Кис записал.

– А остальные драгоценности на месте?

– Я их не все знаю. Только те, что она часто надевает, вот в этой вазочке она их держит обычно. Из этих – все на местах.

– Вы не замечали ничего странного в поведении хозяйки?

– Ох, не знаю уж, странно это или нет, – озабоченно вздохнула Мария Сергеевна, – да только она была грустная какая-то в последнее время.

– Последнее время – это с каких пор?

– Ну, я вам точно сказать не могу, но месяца два, наверное. Она и всегда-то была такая девочка задумчивая, тихая, а тут совсем загрустила.

– Вы не догадываетесь, с чем это могло быть связано?

– Да нет, откуда мне знать! Она со мной не делится своими секретами.

– А вам кажется, что у нее есть секреты?

– Не знаю я… Я это так сказала, в смысле, что мне она ничего не рассказывает. Может, иногда оно и надо, поделиться с кем, что на душе… А она не рассказывает никому. Да и то: кому рассказывать? Я ей, понятное дело, не подруга, а подруг-то у нее и нету. Одинокая она.

– Почему вы так думаете?

– Да что ж тут думать? Я вижу. Ни друзей, ни развлечений. Хозяин целыми днями на работе, приходит поздно, а она все одна и одна. Чего же веселого для молодой девушки в деревне-то?

– А как вы думаете, Мария Сергеевна, я хочу узнать ваше мнение, – подольстился Кис. – Отчего у нее нет ни друзей, ни развлечений? Может, муж ее из дома не выпускает?

– Да нет, что вы! Он очень добр к ней. Прямо как с куколкой обращается…

– Так что же ей мешает тогда развлекаться?

Женщина пожала худыми плечами:

– Дикая она. Сколько ее знаю, всегда такой была.

– Хм, «дикая»… Это как?

– Не знаю, как и объяснить-то… Ну вроде рачка: залезла в свою ракушку и сидит там, наружу не выманишь.

– Необщительная?

– Да не то…

– Неприветливая?

– Да бог с вами, совсем не то! Она и приветливая, и вежливая, не то что у моей Лиды: у ней хозяйка – вон там, три дома отсюда – такая халда! Только и умеет, что распоряжаться, и Лиду мою Лидкой зовет! Ишь, барыня! А сама-то ей в дочери годится! Лида уж не знает, что и делать – и тошно ей, и рада бы от них уйти, да деньги платют хорошие, а у ней мужа нет и сын пьяница… А Линочка совсем не такая, все норовит сама сделать и вежливая очень, меня Марией Сергеевной зовет… Я ей как-то говорю: да вы можете меня тетей Машей называть! А сама думаю: девочка сирота, ей ласка нужна… Я бы ее тоже на «ты» звала, как дочечку… Да куда там! Не приласкаешь ее! Как будто ледком подернулась душа… Так и зовет меня по имени-отчеству. И я ей выкаю. Дикая она.

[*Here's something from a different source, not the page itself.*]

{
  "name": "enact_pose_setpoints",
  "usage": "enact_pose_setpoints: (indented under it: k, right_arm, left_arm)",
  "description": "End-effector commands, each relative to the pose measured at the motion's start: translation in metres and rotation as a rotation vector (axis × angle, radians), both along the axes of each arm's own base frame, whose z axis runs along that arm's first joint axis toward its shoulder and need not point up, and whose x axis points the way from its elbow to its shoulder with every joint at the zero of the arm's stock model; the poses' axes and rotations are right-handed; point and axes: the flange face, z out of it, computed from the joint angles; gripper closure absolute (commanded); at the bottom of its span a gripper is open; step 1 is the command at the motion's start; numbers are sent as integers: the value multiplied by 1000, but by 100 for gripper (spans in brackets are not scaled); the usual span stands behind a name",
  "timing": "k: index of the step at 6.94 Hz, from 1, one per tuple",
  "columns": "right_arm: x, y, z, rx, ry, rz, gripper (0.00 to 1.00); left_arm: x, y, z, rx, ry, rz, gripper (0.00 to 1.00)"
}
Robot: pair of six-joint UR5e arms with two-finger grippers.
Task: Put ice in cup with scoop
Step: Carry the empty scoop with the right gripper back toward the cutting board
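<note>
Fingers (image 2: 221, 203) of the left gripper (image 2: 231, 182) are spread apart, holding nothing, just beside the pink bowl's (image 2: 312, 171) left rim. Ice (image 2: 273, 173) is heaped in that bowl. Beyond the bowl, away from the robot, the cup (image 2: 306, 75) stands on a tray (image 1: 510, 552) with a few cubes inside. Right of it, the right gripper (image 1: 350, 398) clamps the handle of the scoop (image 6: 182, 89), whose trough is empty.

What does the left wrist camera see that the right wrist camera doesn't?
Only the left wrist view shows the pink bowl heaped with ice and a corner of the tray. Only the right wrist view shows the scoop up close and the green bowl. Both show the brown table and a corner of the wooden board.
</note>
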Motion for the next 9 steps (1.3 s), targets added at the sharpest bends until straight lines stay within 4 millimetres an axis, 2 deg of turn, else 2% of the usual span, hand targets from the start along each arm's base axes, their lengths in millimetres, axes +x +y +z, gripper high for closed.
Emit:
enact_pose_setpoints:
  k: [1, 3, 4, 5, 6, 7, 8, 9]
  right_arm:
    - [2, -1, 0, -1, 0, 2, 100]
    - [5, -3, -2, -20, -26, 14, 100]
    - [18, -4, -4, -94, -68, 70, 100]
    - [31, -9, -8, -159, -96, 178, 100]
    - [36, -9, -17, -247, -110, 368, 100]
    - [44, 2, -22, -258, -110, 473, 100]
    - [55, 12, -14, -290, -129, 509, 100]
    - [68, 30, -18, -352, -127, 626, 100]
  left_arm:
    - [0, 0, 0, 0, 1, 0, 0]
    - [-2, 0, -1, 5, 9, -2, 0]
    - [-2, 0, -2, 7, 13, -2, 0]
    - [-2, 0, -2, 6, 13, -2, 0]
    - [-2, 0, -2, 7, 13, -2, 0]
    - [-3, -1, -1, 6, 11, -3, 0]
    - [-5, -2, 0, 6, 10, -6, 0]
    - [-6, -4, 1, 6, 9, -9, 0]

«Как будто ледком подернулась душа», – отметил про себя Кис. Совсем в иных выражениях, но по сути то же самое сказал и Георгий… Надо будет разобраться, что за морозец приморозил это растение.

– Не знаете, у хозяйки никакой встречи на сегодня не было назначено? – спросил он.

– На сегодня – это на вчера, что ли? Как считать-то?

– На вчера, верно, на четверг.

– Про встречи я ничего не знаю, это вы у Гоши спросите, а вот дело у нее было одно назначено на четверг. По благотворительности дело. Постойте-ка, как же я могла забыть! Пропала у нее тут одна вещь, нету сумки!

– Какой сумки?

– Дня два тому она мне говорит: «Приготовьте мне, пожалуйста, сумку к четвергу, я вещи отобрала для благотворительности». Вот ее и нету, сумки этой.

– А что в сумке было?

– Вот тоже, уж если вы спрашиваете про странности, так странно: обычно вещи ей складываю я, Линочка мне доверяет. Отберу что постарее, что попроще, ну, конечно, сначала постираю, поглажу, прилично все! А тут она сама все отобрала. Уж как жалко мне было то платье, что Линочка отдать решила! Так оно ей идет, так ей в нем красиво! Я ей даже прямо так и сказала: «Извините меня, Линочка, да только что же вы такое платье бедным отдаете? Им, бедным-то, в таких платьях и ходить некуда! А уж вам-то как оно идет, к глазам вашим синим! Не отдавайте, жалко же!» Да и другие вещи тоже – хорошие все, дорогие.